At the Whitney Laboratory bivalve hatchery, these clams were spawned and then raised in land-based and field-based nurseries. After approximately nine months, nursery-raised clams were repatriated to selected aquaculture lease locations in the Mosquito Lagoon and in the Indian River Lagoon (IRL) proper.

Of the 3-4 million clams that were reared during the first year of the project in, 400,000 were moved to Mosquito Lagoon in December of 2019 and the rest were out-planted to additional sites throughout the IRL in the spring of 2020. By then, the clams were one year old and ready to begin spawning in the wild, jump starting their natural recruitment in this important estuary.

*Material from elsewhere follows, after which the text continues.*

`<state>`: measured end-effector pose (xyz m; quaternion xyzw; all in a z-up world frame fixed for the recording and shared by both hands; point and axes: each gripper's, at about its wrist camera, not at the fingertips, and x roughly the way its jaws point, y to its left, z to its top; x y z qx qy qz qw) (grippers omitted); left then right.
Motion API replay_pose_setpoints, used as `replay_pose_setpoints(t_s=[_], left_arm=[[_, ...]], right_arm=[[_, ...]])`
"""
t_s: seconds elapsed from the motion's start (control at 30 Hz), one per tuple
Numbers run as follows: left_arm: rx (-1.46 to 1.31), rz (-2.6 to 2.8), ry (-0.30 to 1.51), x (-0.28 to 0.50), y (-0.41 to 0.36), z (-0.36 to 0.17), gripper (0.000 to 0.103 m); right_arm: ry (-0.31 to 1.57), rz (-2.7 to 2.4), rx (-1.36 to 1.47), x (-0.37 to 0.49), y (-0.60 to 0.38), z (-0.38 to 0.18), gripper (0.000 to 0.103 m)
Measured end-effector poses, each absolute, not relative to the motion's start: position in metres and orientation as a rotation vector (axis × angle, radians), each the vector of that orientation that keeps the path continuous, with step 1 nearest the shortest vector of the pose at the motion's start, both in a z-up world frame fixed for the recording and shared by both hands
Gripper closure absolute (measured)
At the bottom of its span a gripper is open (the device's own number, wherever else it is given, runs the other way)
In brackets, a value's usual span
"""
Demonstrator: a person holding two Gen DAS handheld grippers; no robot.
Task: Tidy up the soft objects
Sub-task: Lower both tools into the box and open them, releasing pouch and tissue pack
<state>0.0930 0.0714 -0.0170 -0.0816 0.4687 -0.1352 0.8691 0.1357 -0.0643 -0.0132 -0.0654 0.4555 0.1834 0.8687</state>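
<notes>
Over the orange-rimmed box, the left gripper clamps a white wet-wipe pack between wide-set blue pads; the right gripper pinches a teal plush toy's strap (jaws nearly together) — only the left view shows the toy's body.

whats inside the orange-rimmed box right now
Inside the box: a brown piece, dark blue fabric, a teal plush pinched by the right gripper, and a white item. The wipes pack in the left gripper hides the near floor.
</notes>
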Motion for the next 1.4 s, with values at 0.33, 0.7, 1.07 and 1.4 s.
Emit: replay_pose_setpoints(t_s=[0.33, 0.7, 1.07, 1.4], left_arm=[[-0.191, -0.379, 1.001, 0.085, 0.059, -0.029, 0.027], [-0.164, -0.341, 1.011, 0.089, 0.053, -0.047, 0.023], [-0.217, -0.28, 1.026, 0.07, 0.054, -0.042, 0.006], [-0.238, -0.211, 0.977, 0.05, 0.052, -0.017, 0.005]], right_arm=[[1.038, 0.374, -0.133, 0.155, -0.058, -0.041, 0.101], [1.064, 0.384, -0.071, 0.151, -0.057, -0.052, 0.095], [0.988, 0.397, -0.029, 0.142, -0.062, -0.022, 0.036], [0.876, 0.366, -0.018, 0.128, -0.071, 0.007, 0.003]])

Monitoring of water quality and natural recruitment continues throughout the duration of this project. The Indian River Lagoon Clam Restoration Project entered its second year in 2020. During the pandemic fundraising was a challenge. The project was able to maintain productivity with the strong collaborations between the SJRMD, The Florida Fish and Wildlife Commission (FWC), The Coastal Conservation Association (CCA), Premium Seafood Inc., Commander’s Seafood and the IRL Council. Project partners assisted Whitney researchers in distributing an additional 1.6 million clams with a target of 6.4 million more clams planted by the end of 2021.

A significant portion of future work is in developing a new clam gardener program that will establish 100 clam grow out sites within Brevard County that will be monitored by citizen scientists. This program will allow Whitney researchers to gather spatially explicit information about clam populations in the IRL. Monitoring of water quality and natural recruitment will continue for the duration of this project.